→ **Given records**:
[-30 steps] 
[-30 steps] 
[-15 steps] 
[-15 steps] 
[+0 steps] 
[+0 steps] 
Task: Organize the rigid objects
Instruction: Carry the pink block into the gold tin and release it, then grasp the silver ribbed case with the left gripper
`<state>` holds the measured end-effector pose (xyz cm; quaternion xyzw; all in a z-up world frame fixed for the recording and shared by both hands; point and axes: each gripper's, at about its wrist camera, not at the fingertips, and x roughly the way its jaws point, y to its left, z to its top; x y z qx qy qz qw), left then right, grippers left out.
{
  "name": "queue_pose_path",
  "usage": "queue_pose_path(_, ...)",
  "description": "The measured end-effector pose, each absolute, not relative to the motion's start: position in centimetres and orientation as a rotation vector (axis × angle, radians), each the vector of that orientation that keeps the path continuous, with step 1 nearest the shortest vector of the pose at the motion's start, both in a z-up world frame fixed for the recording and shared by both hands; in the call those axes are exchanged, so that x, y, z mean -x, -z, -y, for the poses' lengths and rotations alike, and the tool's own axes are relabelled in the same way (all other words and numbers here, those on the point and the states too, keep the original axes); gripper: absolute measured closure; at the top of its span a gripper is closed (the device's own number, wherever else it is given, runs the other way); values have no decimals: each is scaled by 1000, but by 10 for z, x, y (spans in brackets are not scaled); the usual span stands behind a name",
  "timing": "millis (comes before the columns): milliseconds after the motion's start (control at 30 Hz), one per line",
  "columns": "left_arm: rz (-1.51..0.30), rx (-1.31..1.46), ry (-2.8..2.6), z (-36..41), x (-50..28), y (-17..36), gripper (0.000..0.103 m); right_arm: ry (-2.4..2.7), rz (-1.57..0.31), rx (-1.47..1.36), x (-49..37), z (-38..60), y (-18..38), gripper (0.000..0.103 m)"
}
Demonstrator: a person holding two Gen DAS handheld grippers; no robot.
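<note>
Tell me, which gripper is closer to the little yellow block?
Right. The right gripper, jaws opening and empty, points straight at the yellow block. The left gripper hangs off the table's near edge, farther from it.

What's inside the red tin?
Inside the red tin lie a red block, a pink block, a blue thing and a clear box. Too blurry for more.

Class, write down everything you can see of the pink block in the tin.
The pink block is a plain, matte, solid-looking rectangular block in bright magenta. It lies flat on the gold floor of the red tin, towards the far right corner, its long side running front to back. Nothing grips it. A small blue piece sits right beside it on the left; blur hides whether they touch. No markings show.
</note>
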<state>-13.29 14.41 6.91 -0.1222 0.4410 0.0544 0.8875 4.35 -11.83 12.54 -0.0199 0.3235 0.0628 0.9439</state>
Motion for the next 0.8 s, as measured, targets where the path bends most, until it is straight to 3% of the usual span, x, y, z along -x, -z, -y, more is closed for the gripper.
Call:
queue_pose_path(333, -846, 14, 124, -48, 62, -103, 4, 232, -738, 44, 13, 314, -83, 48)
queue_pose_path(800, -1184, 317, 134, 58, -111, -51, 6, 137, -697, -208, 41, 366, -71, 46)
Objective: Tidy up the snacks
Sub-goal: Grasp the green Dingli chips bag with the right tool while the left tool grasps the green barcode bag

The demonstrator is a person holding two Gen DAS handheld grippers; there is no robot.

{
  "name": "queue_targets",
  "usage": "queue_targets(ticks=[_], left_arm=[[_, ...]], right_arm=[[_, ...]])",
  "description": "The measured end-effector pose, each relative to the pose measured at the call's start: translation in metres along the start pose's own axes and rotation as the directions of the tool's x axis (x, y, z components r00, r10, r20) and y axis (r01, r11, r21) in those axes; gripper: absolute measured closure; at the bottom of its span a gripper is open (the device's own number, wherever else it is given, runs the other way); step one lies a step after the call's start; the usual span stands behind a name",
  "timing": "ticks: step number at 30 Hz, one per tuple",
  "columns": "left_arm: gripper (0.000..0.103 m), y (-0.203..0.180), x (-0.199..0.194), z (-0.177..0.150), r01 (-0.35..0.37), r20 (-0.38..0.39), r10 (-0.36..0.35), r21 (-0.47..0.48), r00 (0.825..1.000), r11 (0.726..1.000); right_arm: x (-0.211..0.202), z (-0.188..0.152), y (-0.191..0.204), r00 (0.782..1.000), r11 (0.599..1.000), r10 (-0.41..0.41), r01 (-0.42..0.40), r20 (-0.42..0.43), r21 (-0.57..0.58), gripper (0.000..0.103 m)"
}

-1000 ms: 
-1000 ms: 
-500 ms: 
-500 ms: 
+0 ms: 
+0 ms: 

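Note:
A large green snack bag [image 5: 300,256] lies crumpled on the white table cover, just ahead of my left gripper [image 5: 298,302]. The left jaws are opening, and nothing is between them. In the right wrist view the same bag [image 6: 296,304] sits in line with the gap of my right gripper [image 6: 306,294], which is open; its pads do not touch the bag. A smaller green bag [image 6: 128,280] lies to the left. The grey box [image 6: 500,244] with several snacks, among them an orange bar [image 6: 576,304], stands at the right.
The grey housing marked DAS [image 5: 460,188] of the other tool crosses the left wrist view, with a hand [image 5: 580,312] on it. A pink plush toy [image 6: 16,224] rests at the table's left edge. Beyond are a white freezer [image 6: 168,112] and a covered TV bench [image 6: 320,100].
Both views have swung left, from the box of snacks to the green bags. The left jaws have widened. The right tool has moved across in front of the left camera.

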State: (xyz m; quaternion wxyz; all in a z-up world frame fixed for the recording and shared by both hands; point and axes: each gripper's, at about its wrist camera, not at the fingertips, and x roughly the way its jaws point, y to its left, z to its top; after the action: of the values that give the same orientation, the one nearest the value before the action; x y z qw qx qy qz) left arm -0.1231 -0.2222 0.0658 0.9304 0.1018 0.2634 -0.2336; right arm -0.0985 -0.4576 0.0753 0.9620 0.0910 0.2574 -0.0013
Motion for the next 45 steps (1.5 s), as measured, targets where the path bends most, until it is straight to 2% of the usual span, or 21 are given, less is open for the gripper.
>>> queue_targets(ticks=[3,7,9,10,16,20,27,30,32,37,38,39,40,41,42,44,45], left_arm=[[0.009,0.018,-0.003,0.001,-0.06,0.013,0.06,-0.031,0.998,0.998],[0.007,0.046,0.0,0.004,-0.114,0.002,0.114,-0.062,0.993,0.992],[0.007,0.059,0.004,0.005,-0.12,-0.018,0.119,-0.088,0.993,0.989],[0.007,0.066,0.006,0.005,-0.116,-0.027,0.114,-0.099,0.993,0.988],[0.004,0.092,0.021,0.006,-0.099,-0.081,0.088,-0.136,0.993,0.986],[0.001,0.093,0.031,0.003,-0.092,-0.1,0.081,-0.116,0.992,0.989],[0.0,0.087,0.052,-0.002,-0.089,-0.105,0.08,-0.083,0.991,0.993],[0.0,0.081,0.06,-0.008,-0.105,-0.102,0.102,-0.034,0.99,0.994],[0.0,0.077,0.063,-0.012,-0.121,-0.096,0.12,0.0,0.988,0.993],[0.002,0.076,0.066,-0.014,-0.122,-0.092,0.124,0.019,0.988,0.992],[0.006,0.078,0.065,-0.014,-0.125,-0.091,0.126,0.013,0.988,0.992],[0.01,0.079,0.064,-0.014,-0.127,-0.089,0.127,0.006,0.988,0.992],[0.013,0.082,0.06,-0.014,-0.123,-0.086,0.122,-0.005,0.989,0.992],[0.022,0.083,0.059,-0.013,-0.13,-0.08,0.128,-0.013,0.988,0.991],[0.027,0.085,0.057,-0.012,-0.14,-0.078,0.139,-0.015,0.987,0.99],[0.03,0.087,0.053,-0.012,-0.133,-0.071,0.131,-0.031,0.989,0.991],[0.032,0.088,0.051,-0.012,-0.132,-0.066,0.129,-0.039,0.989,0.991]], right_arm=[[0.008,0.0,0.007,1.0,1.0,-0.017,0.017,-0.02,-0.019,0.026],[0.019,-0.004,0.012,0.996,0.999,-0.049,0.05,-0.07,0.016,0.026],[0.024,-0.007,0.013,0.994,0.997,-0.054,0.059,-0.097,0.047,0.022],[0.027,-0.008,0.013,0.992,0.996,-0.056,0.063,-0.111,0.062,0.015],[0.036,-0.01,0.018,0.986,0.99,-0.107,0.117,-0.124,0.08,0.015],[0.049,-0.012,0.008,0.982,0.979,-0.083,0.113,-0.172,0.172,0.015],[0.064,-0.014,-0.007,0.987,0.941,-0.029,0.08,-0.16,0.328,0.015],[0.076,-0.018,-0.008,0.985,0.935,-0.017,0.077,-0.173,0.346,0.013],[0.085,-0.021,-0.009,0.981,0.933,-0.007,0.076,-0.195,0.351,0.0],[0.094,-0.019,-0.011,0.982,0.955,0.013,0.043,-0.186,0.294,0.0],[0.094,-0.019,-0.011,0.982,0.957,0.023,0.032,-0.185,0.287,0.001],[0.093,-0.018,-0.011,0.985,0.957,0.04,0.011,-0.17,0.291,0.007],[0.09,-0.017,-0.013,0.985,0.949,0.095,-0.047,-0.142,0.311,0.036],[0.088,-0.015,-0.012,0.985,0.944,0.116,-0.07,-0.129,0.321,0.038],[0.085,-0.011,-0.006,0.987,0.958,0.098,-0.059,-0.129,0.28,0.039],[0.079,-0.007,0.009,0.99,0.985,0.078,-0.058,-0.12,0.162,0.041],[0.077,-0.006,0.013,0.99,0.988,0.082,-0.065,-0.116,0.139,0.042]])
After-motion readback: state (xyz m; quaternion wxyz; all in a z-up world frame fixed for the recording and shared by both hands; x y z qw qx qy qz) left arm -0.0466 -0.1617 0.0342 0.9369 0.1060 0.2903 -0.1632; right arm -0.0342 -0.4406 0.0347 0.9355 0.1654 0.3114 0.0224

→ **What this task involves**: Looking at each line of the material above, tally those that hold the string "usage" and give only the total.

→ **Task solution**: 2